Watch this short video, in which Tony explains why our tendency to group with like-minded people makes us feel safe, but limits our growth. We don’t want others to challenge our ideas, especially our ideas about God, so we isolate ourselves from anyone who could question us. But Tony says our ideas are like Play-Doh and they need to be poked. This doesn’t threaten the idea; it actually strengthens it.


Homogenous Christianity and the Need to Mix Things Up

Book Excerpt from Aloof by Tony Kriz

The vast majority of societal patterns gather people into affinity organizations. What I mean is, there are forces all around us (and within us) that cause us to want to be with people who are just like we are. Rich people tend to gather with rich people and poor with poor. We stick to our cultural subgroups. We tend to organize in racial and class distinctions. We are naturally drawn according to political, educational, and recreational distinctions. You could say that this is most evidenced in the Christian church of North America. Dr. Martin Luther King Jr. said, “Eleven o’clock on a Sunday morning is one of the most, if not the most, segregated hour in Christian America.”

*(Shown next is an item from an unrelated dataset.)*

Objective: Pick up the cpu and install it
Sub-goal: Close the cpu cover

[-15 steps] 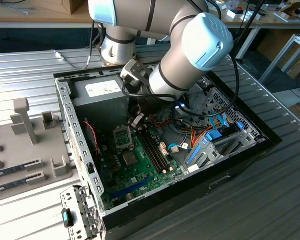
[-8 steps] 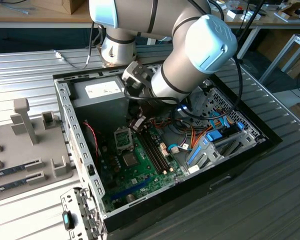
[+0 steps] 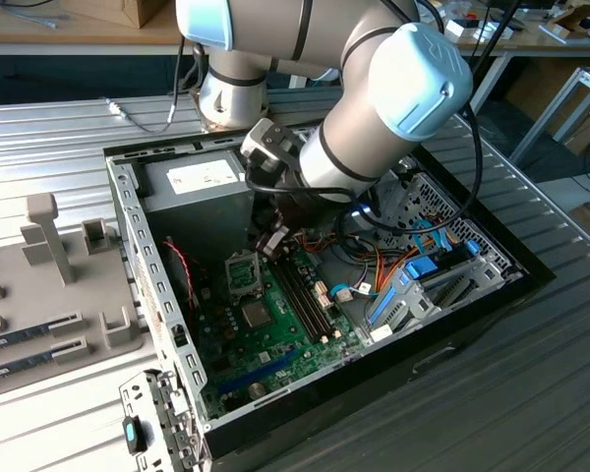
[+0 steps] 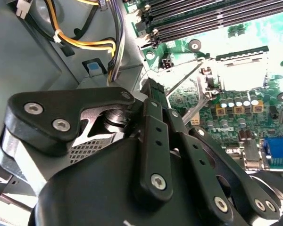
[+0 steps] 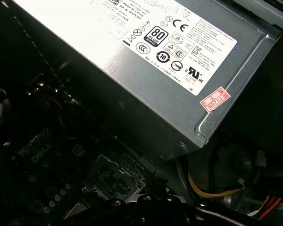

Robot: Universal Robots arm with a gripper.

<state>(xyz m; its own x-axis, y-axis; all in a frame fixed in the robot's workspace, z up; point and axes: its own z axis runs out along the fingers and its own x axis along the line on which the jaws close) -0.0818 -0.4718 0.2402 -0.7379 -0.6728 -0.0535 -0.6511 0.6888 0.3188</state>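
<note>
The gripper [image 3: 271, 239] hangs mid-frame in the exterior view, just beside the grey power supply [image 3: 199, 187] (finger spread impossible to tell), above the socket [image 3: 242, 272]

A grey power-supply box [image 3: 199, 192] sits just beside the end effector [image 3: 267, 241] inside the open computer case [image 3: 138, 285], with yellow and orange cables [image 4: 85, 44] close by it. The green motherboard [image 3: 265, 339], its black memory slots [image 3: 303, 295] and hinged socket frame [image 3: 242, 273] lie directly below, and a grey parts tray [image 3: 49, 285] rests well apart on the ribbed metal surface [image 3: 531, 393].
</note>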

In our affinity gatherings we make unspoken contracts with one another. There are ideas that we are allowed to explore (and others that we are not), sins we are willing to confront (and others that we silently agree to ignore), and we subtly enable together our shared lifestyle patterns. All of this is quite easy since we all come from a similar background; we tend to have all the same blind spots. With no “minority report” present to change the rhythm of exchange, the group tends to continue on the same, year after year. It is no wonder that so many churches feel like they never “grow deeper” or expand to new forms of transformation.

My new “group” intentionally existed to shatter those patterns. Young people were invited to confront the elders in the group. Poor men could prophetically speak into the lives of the rich. And, Lord have mercy, the African Americans took our white behinds to task.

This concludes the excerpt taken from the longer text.